■ Task statement:
Reproduce exactly the lines beginning with the line that contains "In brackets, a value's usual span" and ending at the final line of the material below.

[Supplied material — start]

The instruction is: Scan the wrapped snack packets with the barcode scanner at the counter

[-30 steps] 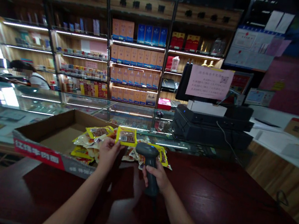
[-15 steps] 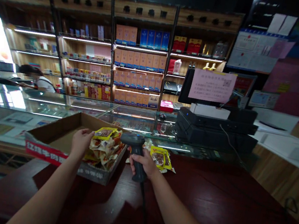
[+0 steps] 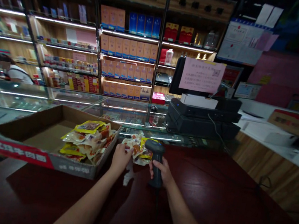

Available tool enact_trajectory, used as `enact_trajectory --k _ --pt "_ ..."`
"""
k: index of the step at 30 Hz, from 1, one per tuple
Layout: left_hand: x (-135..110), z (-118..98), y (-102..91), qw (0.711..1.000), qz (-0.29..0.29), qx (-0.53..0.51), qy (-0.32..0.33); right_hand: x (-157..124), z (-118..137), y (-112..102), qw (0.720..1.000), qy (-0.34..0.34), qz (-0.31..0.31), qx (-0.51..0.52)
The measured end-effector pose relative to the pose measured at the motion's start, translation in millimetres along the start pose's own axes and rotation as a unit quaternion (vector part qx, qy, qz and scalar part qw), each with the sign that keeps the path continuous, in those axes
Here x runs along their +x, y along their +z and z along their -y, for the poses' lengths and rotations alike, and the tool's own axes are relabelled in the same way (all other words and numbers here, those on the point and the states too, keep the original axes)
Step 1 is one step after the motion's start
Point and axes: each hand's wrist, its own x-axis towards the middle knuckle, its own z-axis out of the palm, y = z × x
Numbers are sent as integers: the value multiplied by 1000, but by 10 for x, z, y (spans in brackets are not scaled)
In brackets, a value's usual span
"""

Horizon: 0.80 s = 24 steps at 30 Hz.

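Observation:
My right hand [image 3: 161, 170] grips a black handheld barcode scanner [image 3: 156, 155] by its handle, with the head tilted over a small pile of snack packets on the counter. At the pile's left side, my left hand [image 3: 121, 158] has its fingers bent and pinched on the edge of a white-and-orange snack packet [image 3: 135, 142]; the fingertips are partly hidden. To the left stands an open cardboard box [image 3: 71, 168] with more packets heaped in its right half. A yellow packet [image 3: 89, 126] lies on top of that heap.
Both hands are over a dark red counter [image 3: 193, 211]. Behind it runs a glass display case [image 3: 122, 104]. A black monitor and till [image 3: 202, 119] stand at the back right. A person [image 3: 15, 70] is bent over at the far left. Shelves of boxed goods line the wall.
My left hand has moved right from the heap in the box to the packets on the counter. The scanner now hangs over that pile. The view has turned slightly.

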Motion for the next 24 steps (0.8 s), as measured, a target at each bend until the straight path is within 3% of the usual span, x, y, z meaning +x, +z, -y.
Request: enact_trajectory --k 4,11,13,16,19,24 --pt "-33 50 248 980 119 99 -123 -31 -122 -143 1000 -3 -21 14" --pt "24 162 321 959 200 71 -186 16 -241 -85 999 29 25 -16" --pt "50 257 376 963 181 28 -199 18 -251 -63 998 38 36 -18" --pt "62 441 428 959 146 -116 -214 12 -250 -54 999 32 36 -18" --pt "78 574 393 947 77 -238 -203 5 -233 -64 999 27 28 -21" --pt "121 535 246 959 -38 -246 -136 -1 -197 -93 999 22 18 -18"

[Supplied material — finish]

■ Your response:
In brackets, a value's usual span
"""

Horizon: 0.80 s = 24 steps at 30 Hz.

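Observation:
My right hand [image 3: 161, 170] grips a black handheld barcode scanner [image 3: 156, 155] by its handle, with the head tilted over a small pile of snack packets on the counter. At the pile's left side, my left hand [image 3: 121, 158] has its fingers bent and pinched on the edge of a white-and-orange snack packet [image 3: 135, 142]; the fingertips are partly hidden. To the left stands an open cardboard box [image 3: 71, 168] with more packets heaped in its right half. A yellow packet [image 3: 89, 126] lies on top of that heap.
Both hands are over a dark red counter [image 3: 193, 211]. Behind it runs a glass display case [image 3: 122, 104]. A black monitor and till [image 3: 202, 119] stand at the back right. A person [image 3: 15, 70] is bent over at the far left. Shelves of boxed goods line the wall.
My left hand has moved right from the heap in the box to the packets on the counter. The scanner now hangs over that pile. The view has turned slightly.
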
Motion for the next 24 steps (0.8 s), as measured, a target at each bend until the straight path is within 3% of the usual span, x, y, z meaning +x, +z, -y.
Request: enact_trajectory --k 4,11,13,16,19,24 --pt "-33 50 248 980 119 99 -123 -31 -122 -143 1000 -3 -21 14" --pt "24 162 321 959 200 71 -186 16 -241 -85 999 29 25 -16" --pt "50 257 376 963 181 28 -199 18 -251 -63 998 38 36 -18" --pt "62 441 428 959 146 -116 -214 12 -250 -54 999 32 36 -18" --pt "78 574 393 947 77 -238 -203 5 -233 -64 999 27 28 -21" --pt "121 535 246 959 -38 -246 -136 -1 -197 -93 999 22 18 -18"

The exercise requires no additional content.